REPUBLIKA.CO.ID, JAKARTA -- Badan Pengawas Pemilu (Bawaslu) memutuskan tidak melanjutkan kasus dugaan pelangggaran kampanye oleh Menko Maritim Luhut Binsar Pandjaitan dan Menkeu Sri Mulyani Indrawati. Kasus dugaan pelangggaran kampanye terkait aksi angkat jari ini dinyatakan tidak memenuhi unsur pidana pemilu.
Berdasarkan keterangan tertuli dari Bawaslu, putusan itu resmi ditetapkan pada Selasa (6/11). "Status laporan nomor 06/LP/PP/RI/00.00/X/2018, atas nama terlapor Luhut Binsar Pandjaitan dan Sri Mulyani Indrawati tidak dapat ditindaklanjuti," demikian sebagaimana dikutip dari keterangan Bawaslu.
Adapun, yang menjadi dasar putusan yakni laporan pada 18 Oktober 2018 tersebut tidak memenuhi unsur ketentuan pidana, sebagaimana pasal 547 UU Pemilu Nomor 7 tahun 2017. Pasal 547 menjelaskan tentang ketententuan pidana atas dugaan pelangggaran pasal 282 UU Pemilu Nomor 7 Tahun 2017.
Pasal 282 sendiri menjelaskan tentang larangan bagi pejabat negara membuat keputusan yang menguntungkan dan merugikan salah satu peserta pemilu. Sanksi pidana yang ada dalam pasal 547 yakni ancaman pidana penjara 3 tahun serta denda Rp 36.000.000 (tiga puluh enam juta rupiah).

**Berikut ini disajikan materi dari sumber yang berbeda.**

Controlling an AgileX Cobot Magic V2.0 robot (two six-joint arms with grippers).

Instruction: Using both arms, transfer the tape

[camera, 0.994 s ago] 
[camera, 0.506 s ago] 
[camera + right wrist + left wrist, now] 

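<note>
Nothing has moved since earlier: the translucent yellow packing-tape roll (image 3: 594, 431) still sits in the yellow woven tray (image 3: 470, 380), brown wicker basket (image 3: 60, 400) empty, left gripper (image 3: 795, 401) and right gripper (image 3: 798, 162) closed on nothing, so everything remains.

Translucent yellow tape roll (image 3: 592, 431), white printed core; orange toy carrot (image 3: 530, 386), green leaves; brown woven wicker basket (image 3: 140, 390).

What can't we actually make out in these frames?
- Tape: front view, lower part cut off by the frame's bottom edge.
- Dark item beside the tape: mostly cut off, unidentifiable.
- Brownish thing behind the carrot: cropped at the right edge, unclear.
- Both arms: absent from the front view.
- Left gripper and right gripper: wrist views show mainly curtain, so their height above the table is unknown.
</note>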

Sebelumnya, Tim Advokat Nusantara resmi melaporkan Menko Maritim Luhut Binsar Pandjaitan dan Menkeu Sri Mulyani ke Bawaslu pada Kamis siang. Kuasa hukum pelapor, M Taufiqurrohman, mengatakan kedua penjabat negara itu diduga melakukan tindakan yang menguntungkan salah satu paslon capres-cawapres.
"Sebagai pejabat negara mereka melakukan tindakan yang patut diduga menguntungkan dan menujukan keberpihakan terhadap pasangan capres-cawapres Joko Widodo dan Ma'ruf Amin dalam kegiatan annual meeting IMF dan Bank Dunia di Bali pada 14 Oktober lalu," jelas Taufiq kepada wartawan di Kantor Bawaslu, Thamrin, Jakarta Pusat, 18 Oktober lalu.

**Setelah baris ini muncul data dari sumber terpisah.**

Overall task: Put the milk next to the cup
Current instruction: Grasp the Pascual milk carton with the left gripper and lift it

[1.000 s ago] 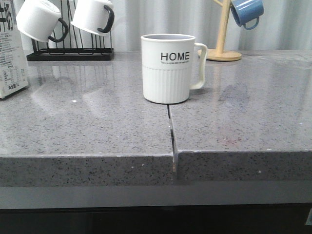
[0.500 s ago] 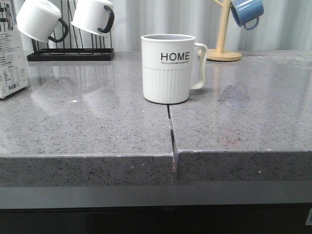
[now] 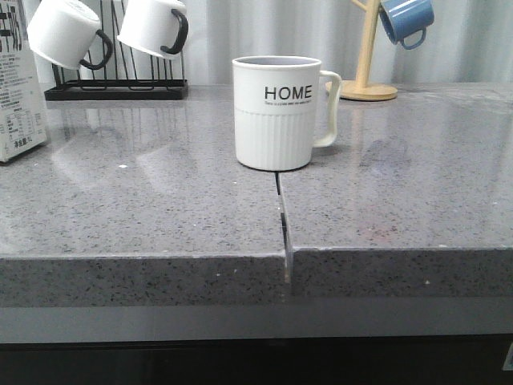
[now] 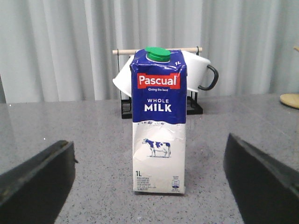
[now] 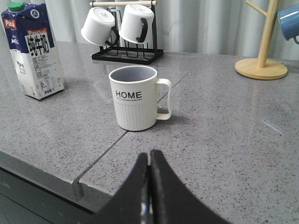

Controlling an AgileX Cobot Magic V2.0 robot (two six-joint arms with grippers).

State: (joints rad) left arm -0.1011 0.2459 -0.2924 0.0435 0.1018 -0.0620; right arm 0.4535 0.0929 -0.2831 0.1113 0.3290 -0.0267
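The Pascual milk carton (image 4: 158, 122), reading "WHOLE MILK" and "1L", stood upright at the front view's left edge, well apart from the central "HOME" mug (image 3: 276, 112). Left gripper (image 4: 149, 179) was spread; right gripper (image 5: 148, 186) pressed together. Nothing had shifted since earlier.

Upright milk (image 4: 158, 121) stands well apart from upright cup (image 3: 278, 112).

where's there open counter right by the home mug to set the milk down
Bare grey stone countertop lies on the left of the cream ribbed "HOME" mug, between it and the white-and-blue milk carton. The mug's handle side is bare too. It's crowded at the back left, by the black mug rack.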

Adapun dasar pengaduan tersebut karena agenda IMF merupakan agenda resmi kenegaraan. Kemudian, pengadu menemukan adanya indikasi kampanye terselubung, di mana Luhut dan Sri Mulyani terlihat mengarahkan Direktur IMF, Christine Lagarde dan Presiden Bank Dunia, Jim Yong Kim untuk berpose satu jari pada sesi foto.

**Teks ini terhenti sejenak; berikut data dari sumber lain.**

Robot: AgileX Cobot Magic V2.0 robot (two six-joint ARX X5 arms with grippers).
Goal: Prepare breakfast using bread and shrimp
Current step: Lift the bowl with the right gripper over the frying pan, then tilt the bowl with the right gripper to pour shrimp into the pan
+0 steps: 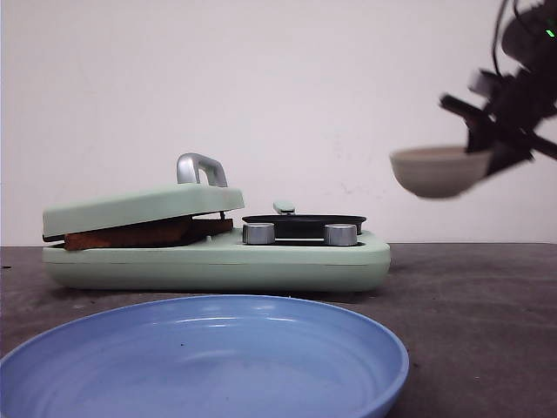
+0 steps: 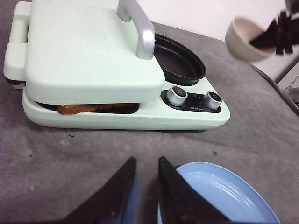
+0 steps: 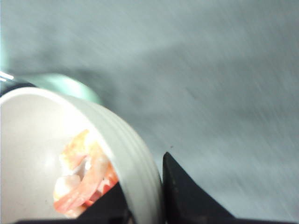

"Kemudian ada ucapan Sri Mulyani 'Jangan pakai dua, bilang not dua, not dua'. Selanjutnya ada pula ucapan Luhut kepada Lagarde 'No no no, not two, not two'. Kemudian Sri Mulyani terdengar mempertegas dengan mengatakan 'Two is Prabowo , and one is for Jokowi'," jelas Taufiq.